One of Formula 1’s most charismatic racers and perhaps its first ambassador, Sir Stirling Moss epitomized the machismo, the glamour, and the daring needed to succeed in those perilous days.
Active between 1948 and 1962, Moss rose to glory without delay and won 212 of his 529 races. He began hillclimbing at the age of 19, won his first event, and was racing internationally by the age of 21. With daring and bravado that characterized so many of those brave post-war racers, he suffered serious accidents and setbacks but remained a fixture of the sport until his end.
During his heyday, Moss tried anything he could get his hands on. Touring cars, GT cars, Formula 2 cars, and rally cars—especially if they were British—all interested him. Moss drove in as many as 62 races in a year and drove 84 different marques over the course of his racing career.
Some of his greatest victories came in sports cars. Moss was the first non-American to win the 12 Hours of Sebring in 1954. He was also a masterful rally driver. Perhaps his most distinguished victory came at the 1955 Mille Miglia, where he completed the thousand-mile race in ten hours and seven minutes.
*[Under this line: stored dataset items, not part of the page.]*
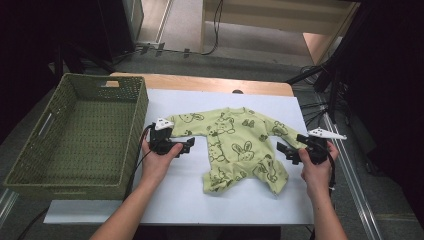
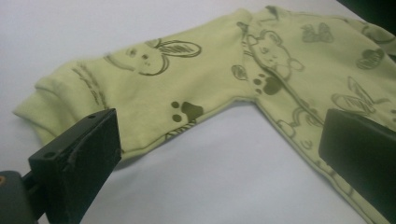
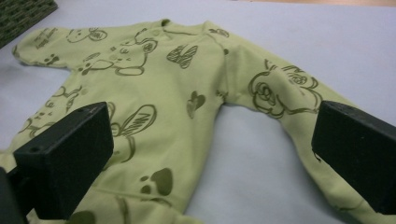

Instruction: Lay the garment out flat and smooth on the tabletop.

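High view: a pale green baby romper [image 1: 235, 145] printed with bunnies, bears and paw marks lies flat on a white sheet [image 1: 170, 200] covering the bench [image 1: 200, 82], its neck toward the far edge and its legs, slightly rumpled, toward the person. One sleeve reaches out to each side. The left claw [image 1: 187, 145], held in the person's left hand [image 1: 157, 157], sits just beside the romper's left sleeve and points inward at the garment. The right claw [image 1: 285, 152], held in the right hand [image 1: 315, 165], sits at the end of the right sleeve, also pointing inward. A green woven basket [image 1: 30, 145] stands on the left of the bench, just beside the sheet and apart from the romper. Left gripper view: both black jaws stand wide apart with nothing gripped; the sleeve cuff [image 2: 37, 100] lies on the sheet beyond the jaws. Right gripper view: these jaws too stand fully spread and hold nothing, with the romper's body and its other sleeve [image 3: 289, 98] spread flat on the sheet beyond them.
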`<state>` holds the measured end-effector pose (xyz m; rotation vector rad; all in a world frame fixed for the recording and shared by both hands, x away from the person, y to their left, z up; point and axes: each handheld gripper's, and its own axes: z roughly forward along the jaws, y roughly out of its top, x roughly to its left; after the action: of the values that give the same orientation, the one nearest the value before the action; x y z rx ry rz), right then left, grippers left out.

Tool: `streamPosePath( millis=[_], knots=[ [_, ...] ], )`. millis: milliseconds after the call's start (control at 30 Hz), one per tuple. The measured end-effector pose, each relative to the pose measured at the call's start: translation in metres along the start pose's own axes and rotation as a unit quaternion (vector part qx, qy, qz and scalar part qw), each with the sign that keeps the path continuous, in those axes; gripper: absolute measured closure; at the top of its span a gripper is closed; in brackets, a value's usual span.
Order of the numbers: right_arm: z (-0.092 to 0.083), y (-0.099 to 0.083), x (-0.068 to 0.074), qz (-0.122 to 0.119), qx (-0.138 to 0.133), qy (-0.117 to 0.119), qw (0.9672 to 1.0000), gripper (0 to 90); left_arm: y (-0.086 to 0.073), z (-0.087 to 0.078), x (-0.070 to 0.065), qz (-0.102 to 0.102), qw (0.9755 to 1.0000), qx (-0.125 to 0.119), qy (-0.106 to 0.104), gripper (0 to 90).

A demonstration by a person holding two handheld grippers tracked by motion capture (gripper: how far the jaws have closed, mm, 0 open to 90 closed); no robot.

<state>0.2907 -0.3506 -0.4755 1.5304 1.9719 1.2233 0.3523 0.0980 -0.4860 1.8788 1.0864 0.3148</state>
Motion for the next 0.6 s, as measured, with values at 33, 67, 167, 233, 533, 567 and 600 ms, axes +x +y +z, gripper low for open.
streamPosePath(
  millis=[33,67,167,233,533,567,600],
  knots=[
    [-0.002,-0.001,0.004,-0.005,-0.002,-0.001,1.0,0.0,-0.001,-0.002,-0.002,0.002,1.0,-0.002,-0.005,0.0],
    [-0.004,-0.003,0.008,-0.008,-0.004,-0.002,1.0,0.0,-0.002,-0.004,-0.005,0.004,0.9999,-0.001,-0.01,0.0],
    [-0.01,-0.008,0.019,-0.015,-0.007,0.002,0.9999,0.0,-0.006,-0.008,-0.012,0.009,0.9996,0.0,-0.025,0.0],
    [-0.014,-0.013,0.027,-0.02,-0.007,0.008,0.9997,0.0,-0.009,-0.012,-0.017,0.013,0.9993,0.003,-0.036,0.0],
    [-0.035,-0.043,0.054,-0.029,-0.017,0.006,0.9994,5.6,-0.03,-0.022,-0.052,0.048,0.9945,0.022,-0.091,0.0],
    [-0.037,-0.047,0.056,-0.027,-0.018,0.005,0.9995,6.5,-0.034,-0.022,-0.056,0.052,0.9938,0.025,-0.095,0.0],
    [-0.038,-0.051,0.058,-0.026,-0.015,0.008,0.9995,6.5,-0.037,-0.023,-0.061,0.059,0.9933,0.029,-0.095,0.3]
  ],
)
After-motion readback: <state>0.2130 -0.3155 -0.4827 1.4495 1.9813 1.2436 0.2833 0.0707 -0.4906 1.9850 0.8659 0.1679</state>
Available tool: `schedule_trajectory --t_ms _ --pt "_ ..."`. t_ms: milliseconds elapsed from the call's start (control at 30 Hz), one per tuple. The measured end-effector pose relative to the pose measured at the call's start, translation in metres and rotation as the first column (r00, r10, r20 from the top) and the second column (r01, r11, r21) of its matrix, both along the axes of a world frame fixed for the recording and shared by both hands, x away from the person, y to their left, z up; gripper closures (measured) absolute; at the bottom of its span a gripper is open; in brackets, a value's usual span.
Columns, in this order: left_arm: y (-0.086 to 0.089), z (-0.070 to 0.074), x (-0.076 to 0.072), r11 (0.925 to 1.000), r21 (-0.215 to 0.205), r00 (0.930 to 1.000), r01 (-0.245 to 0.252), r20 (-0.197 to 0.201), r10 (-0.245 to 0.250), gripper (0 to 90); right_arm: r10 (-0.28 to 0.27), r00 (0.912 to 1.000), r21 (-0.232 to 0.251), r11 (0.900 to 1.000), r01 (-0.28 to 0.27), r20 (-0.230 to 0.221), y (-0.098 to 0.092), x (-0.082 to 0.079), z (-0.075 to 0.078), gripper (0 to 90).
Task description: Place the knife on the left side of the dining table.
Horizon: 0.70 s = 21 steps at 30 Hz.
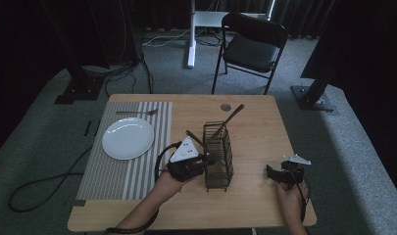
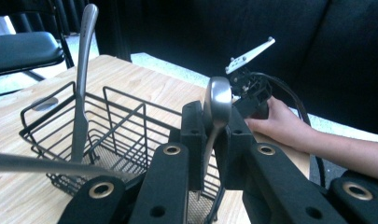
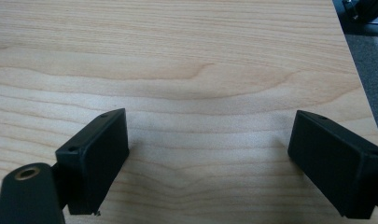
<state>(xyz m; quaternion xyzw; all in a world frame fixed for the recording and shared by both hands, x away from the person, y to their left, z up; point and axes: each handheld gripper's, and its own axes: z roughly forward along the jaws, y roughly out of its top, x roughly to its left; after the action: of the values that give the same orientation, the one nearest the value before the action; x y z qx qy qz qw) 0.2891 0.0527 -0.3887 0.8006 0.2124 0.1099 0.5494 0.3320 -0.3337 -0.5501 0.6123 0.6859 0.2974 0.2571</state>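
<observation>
A black wire cutlery basket (image 1: 218, 155) stands mid-table, and a silver utensil (image 1: 229, 119) leans out of its top. My left gripper (image 1: 209, 158) is against the basket's left side. In the left gripper view this gripper (image 2: 212, 135) is shut on the handle of a silver utensil (image 2: 217, 100), held upright over the basket (image 2: 107, 135). Another utensil (image 2: 81, 70) stands inside, and a third handle (image 2: 37, 163) crosses the lower left. My right gripper (image 1: 277, 175) rests near the table's right edge. Its jaws (image 3: 207, 154) stand open over bare wood, nothing between them.
A white plate (image 1: 128, 138) sits on a striped placemat (image 1: 112, 171) at the left, with a fork (image 1: 137, 113) beyond it. A small grey disc (image 1: 226, 106) is set into the table's far side. A black chair (image 1: 252, 44) stands behind the table.
</observation>
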Motion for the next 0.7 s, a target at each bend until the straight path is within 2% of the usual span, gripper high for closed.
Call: schedule_trajectory --t_ms 167,567,700 --pt "-0.009 0.004 0.007 0.9999 0.001 0.9999 0.013 0.000 -0.013 82.9 0.000 1.0000 0.000 1.000 0.000 0.000 0.000 0.000 0.000 11.7" --pt "-0.034 0.001 0.021 0.9975 -0.070 0.9998 0.012 0.016 -0.011 82.6 0.000 1.0000 -0.001 1.000 0.000 -0.001 0.000 0.000 0.000 11.7" --pt "-0.040 0.000 0.025 0.9957 -0.088 0.9995 0.029 0.015 -0.028 82.4 0.001 1.0000 -0.001 1.000 -0.001 0.000 0.000 0.000 0.000 11.7"
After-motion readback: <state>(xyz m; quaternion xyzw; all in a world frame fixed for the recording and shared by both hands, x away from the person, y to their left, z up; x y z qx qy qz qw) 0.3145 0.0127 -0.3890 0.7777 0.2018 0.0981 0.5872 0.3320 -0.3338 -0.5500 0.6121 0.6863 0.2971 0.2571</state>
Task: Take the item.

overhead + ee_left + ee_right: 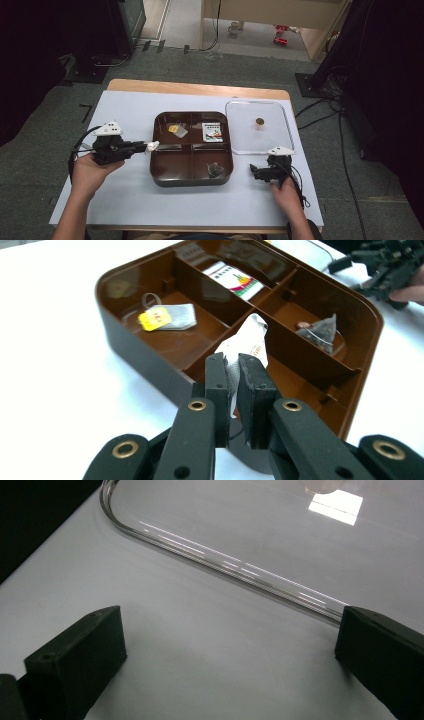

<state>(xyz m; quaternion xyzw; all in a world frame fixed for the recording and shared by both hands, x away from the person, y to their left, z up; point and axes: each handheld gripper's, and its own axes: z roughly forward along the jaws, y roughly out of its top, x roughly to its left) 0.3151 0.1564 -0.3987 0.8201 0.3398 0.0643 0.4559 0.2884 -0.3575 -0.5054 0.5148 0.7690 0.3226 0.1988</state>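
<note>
A white table (125,200) stands on a grey carpeted floor (30,145), with dark equipment at both sides. At the table's middle sits a brown tray (192,179) divided into four compartments. Just to its right lies a clear lid (235,145), flat on the table, with a small brown knob (259,121) at its centre.

The left gripper (146,146) points toward the tray's left wall. Its jaws are clamped on a white sachet (245,342), which sticks out beyond the jaw tips, at the tray's left rim. In the left gripper view the sachet shows over the tray's dividers.

Tray contents: a tea bag with a yellow tag (167,317) in the far left compartment, a printed packet (234,279) in the far right one, a dark pyramid tea bag (320,331) in the near right one.

The right gripper (256,172) rests on the table near the lid's front edge, jaws spread wide with nothing between them.
</note>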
Averaging one-hundred miles per hour through the perilous Italian countryside could be attributed–at least partially–to his mental fortitude. Some could be credited to improvisation; once his brake pedal snapped and he had to scrub speed with a triple-digit drift. And perhaps some of that was possible thanks to a combination of stimulants used by World War II pilots, as given to him by Juan Manuel Fangio. How times have changed.
In Formula One, he won sixteen races including the Monaco Grand Prix. He was runner-up four times, and according to Enzo Ferrari, “If Moss had put reason before passion, he would’ve been World Champion many times.”
He also lacked the ruthlessness of modern drivers. In an act of sportsmanship not often seen in F1, Moss helped contest his great rival Mike Hawthorn’s disqualification, which caused him to lose out on the 1958 title by a single point.
Unfortunately, his chance at a title came to an end after a horrendous accident at Goodwood in 1962. After four weeks in a coma, Moss regained consciousness but suffered partial paralysis. “So I was paralyzed for six months, then got over that, and that was it,” he once said with characteristic grit. Though his mobility eventually returned to him, he realized he’d lost some of his instinctive control and decided to hang up his helmet—ostensibly, anyways.
Moss continued racing in vintage events throughout the rest of his life, but captialized more on his image and charm than his skills in the seat. Moss helped bring racing to a wider audience with his commentary and regular appearances in the media. He was sex symbol with outrageous humor, a regular subject on television shows, and even made a cameo in Casino Royale. So ingrained was he in popular culture that it became common practice for British policemen to pull speeders over, lean in the window and ask: “Who do you think you are, Stirling Moss?”
For a racing hero, there aren’t many better commemorations than that.
Sir Stirling Moss passed in the early hours of Sunday, April 12th in his Mayfair home (London, England) with his wife by his side.